[Collected data entries]
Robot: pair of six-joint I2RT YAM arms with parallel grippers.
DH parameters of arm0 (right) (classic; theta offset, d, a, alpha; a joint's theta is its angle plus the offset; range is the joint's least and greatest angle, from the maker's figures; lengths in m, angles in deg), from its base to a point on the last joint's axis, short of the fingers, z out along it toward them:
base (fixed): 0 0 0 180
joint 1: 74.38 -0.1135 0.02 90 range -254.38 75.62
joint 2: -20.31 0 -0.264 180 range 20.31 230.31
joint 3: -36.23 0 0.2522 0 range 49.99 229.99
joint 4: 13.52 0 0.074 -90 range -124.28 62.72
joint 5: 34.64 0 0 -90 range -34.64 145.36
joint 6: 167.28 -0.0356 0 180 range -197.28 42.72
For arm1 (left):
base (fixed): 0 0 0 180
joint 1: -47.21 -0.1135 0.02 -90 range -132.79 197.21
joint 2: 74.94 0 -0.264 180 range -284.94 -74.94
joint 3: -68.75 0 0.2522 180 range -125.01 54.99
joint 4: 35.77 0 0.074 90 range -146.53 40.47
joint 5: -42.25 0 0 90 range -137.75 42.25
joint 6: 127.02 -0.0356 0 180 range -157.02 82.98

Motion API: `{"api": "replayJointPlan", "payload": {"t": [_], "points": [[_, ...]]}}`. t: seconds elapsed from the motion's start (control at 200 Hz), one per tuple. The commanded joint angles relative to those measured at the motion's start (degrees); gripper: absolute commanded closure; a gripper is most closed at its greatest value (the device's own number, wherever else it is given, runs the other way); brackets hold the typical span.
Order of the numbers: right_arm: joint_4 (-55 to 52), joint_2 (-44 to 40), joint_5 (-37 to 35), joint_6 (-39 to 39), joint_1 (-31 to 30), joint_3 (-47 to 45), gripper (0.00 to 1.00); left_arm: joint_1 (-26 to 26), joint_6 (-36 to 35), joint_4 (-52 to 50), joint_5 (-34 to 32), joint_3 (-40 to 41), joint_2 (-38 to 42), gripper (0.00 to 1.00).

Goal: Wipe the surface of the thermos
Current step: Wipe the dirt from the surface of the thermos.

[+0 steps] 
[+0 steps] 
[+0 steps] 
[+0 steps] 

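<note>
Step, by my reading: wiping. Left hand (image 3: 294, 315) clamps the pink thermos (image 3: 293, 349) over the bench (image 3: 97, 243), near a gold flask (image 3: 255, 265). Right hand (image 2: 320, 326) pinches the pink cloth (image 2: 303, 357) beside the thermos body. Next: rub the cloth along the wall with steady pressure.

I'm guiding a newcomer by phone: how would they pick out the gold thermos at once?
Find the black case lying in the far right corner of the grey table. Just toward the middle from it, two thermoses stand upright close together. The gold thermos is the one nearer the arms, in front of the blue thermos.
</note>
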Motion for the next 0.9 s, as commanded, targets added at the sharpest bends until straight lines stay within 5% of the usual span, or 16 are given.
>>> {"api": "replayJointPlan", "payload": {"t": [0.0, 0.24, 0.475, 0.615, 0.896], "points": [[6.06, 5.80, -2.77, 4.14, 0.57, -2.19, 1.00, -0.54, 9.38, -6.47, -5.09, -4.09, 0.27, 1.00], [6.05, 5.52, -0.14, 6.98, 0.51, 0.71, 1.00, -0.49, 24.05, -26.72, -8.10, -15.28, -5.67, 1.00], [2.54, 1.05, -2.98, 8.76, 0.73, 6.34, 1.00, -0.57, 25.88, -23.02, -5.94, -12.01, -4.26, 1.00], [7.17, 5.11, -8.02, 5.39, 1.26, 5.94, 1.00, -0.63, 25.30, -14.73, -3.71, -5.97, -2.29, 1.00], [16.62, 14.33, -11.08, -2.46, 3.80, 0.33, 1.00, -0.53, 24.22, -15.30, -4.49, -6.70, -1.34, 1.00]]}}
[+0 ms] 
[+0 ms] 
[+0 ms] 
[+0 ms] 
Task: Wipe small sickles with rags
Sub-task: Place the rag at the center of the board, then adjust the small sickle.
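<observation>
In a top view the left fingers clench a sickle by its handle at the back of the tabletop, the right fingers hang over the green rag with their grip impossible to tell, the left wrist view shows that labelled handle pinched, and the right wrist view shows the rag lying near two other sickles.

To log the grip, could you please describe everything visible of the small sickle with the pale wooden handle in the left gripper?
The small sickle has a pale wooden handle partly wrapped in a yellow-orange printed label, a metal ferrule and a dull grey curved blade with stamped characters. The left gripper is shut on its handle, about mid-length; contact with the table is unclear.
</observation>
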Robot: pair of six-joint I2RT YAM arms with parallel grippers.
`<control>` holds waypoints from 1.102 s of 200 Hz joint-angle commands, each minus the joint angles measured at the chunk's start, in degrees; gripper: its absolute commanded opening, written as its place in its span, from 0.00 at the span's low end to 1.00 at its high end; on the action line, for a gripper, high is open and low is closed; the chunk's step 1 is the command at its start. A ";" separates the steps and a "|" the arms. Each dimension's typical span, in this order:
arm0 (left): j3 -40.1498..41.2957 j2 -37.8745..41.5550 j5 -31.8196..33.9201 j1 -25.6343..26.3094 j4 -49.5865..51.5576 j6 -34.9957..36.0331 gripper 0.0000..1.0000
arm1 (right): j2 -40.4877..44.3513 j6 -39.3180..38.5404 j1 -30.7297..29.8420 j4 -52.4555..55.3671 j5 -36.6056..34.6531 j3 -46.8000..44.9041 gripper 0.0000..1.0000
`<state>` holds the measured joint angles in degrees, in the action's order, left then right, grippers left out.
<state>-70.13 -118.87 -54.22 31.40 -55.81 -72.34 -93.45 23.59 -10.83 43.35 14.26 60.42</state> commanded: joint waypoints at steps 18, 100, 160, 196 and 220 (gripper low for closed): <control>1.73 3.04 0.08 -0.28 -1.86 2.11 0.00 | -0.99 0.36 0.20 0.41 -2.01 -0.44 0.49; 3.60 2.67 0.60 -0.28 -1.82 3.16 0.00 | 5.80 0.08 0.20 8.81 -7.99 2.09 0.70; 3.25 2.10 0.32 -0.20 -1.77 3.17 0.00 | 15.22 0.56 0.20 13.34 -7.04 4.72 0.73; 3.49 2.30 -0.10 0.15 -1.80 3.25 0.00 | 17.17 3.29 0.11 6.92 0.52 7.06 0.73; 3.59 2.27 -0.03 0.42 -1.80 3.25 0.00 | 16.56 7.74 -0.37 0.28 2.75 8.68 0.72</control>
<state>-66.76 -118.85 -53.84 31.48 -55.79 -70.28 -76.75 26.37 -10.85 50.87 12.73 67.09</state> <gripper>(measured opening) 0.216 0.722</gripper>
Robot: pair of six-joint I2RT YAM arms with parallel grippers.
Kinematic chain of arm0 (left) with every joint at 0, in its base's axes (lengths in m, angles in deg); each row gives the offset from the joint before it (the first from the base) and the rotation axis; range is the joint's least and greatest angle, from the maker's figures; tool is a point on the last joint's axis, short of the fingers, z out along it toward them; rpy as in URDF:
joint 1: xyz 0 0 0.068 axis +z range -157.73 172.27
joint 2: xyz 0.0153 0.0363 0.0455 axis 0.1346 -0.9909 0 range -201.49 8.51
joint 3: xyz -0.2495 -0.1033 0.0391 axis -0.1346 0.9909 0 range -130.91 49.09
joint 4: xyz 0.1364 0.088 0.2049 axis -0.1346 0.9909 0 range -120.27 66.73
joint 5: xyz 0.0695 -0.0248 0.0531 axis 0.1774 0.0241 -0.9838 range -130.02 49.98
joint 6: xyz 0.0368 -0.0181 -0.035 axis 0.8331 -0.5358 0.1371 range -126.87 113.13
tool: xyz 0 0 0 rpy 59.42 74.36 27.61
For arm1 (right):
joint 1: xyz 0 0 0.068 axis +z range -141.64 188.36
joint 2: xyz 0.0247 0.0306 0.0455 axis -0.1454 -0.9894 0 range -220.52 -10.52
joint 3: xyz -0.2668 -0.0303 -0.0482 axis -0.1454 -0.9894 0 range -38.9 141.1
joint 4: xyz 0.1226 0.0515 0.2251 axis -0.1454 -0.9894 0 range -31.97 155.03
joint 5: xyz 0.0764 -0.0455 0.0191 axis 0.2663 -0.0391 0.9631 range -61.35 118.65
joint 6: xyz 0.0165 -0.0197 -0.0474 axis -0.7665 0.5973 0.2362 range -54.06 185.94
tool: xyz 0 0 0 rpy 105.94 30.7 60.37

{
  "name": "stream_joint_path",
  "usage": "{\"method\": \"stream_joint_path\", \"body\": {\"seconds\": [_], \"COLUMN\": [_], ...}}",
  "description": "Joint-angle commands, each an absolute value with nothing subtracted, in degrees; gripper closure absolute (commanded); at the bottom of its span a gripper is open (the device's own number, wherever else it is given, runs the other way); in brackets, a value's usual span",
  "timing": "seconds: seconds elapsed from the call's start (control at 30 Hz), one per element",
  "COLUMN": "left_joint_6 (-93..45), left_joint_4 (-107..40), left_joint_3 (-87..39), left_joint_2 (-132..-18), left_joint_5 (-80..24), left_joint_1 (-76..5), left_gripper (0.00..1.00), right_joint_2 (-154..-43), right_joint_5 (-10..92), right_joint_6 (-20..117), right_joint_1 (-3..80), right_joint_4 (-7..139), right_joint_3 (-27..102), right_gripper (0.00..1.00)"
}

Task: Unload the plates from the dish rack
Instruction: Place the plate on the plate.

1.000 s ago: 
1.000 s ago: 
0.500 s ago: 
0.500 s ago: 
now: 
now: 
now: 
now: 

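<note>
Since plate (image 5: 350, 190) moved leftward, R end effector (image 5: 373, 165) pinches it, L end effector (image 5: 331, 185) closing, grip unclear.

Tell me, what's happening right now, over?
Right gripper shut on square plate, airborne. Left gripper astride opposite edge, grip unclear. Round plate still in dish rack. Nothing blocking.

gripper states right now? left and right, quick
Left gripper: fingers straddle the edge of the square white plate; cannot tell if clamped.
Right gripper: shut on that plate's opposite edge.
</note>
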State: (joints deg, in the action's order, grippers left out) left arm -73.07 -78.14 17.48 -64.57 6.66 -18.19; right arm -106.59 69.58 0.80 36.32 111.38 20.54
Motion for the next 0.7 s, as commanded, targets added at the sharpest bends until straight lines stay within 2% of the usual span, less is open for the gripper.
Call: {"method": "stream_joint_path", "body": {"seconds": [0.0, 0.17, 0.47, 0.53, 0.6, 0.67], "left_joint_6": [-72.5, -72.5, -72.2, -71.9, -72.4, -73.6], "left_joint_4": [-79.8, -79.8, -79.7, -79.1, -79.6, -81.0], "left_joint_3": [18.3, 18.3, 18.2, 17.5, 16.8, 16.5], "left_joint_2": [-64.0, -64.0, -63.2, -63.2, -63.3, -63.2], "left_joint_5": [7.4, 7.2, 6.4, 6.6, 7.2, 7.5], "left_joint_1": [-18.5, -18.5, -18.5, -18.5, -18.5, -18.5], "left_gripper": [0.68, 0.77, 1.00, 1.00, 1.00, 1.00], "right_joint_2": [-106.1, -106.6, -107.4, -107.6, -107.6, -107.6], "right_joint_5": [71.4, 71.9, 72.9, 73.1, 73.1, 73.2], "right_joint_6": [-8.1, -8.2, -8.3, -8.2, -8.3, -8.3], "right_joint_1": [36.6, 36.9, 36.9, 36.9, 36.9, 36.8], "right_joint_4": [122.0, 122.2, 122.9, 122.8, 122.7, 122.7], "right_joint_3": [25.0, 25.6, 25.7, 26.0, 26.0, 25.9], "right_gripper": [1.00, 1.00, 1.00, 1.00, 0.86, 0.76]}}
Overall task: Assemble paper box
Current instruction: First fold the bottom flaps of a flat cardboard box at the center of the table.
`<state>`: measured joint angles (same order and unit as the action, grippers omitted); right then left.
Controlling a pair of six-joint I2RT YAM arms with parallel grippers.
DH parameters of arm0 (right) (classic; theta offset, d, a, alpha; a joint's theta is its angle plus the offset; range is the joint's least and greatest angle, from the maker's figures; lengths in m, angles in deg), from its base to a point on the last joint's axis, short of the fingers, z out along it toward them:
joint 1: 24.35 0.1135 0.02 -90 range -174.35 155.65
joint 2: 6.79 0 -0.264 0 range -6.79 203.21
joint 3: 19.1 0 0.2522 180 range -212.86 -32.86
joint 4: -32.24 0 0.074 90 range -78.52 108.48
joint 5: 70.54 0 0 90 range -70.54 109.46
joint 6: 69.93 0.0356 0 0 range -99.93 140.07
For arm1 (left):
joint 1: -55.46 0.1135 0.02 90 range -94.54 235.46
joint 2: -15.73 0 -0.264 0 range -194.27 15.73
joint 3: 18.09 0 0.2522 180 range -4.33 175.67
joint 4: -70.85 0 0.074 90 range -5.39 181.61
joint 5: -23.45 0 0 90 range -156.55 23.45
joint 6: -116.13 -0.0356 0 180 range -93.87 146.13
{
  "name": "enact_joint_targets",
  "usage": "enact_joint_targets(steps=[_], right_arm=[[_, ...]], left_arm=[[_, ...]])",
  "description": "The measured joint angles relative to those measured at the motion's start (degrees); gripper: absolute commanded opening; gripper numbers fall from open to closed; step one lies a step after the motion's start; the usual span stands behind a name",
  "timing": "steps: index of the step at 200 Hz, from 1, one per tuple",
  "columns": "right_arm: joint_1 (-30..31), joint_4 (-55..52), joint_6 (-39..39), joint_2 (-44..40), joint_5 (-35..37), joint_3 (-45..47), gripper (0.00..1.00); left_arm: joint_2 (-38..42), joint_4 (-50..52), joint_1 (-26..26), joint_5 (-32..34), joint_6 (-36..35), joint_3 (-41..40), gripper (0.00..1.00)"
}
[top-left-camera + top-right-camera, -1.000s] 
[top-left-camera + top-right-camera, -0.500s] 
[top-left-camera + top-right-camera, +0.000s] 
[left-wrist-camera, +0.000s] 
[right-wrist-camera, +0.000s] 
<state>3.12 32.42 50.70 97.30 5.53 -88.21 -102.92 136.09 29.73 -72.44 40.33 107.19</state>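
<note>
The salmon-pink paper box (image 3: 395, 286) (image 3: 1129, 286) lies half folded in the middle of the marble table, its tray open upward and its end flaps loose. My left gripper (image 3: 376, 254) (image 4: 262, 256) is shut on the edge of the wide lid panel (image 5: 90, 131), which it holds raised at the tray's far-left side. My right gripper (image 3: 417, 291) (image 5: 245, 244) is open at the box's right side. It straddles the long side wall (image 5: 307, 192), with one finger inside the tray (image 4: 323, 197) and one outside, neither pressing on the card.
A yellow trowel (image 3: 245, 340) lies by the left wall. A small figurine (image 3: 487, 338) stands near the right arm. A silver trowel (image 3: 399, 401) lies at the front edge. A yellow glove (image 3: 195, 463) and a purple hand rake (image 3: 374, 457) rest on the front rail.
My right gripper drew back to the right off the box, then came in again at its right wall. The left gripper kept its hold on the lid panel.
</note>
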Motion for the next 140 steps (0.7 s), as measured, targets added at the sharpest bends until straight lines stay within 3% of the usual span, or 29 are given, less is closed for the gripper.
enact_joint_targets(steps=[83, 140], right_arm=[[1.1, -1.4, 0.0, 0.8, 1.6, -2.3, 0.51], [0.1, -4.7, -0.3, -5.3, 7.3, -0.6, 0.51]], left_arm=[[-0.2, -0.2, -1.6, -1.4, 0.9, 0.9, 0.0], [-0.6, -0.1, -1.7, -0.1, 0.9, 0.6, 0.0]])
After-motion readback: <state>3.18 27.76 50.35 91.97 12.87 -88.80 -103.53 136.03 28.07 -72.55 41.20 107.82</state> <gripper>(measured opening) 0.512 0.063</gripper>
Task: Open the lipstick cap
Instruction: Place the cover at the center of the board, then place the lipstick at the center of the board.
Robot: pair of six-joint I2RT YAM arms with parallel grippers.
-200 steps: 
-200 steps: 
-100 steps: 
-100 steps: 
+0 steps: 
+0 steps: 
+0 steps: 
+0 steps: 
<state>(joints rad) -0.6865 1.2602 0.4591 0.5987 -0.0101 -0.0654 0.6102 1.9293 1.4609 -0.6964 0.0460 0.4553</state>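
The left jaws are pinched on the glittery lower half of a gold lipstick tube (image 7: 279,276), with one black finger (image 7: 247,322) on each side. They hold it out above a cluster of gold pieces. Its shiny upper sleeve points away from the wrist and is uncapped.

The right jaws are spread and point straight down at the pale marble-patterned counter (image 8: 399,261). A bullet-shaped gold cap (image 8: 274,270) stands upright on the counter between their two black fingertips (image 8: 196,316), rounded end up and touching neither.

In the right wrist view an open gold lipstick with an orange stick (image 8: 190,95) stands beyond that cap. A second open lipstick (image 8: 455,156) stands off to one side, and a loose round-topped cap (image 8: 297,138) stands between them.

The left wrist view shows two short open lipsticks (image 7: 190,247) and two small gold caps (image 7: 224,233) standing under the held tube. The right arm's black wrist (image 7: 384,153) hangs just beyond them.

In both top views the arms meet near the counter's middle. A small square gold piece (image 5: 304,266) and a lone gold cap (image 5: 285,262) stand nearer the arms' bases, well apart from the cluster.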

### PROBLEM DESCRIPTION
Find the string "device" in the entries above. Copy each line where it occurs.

### EXERCISE SOLUTION
Motion API: `{"api": "replayJointPlan", "payload": {"t": [_], "points": [[_, ...]]}}`. t: seconds elapsed from the motion's start (control at 200 Hz), one per tuple. The commanded joint angles relative to those measured at the motion's start (degrees); gripper: absolute commanded closure; a gripper is most closed at its greatest value (the device's own number, wherever else it is given, runs the other way); brackets hold the typical span.
  "description": "Joint-angle commands, each an absolute value with nothing subtracted, in degrees; gripper closure absolute (commanded); at the bottom of its span a gripper is open (the device's own number, wherever else it is given, runs the other way); in brackets, a value's usual span",

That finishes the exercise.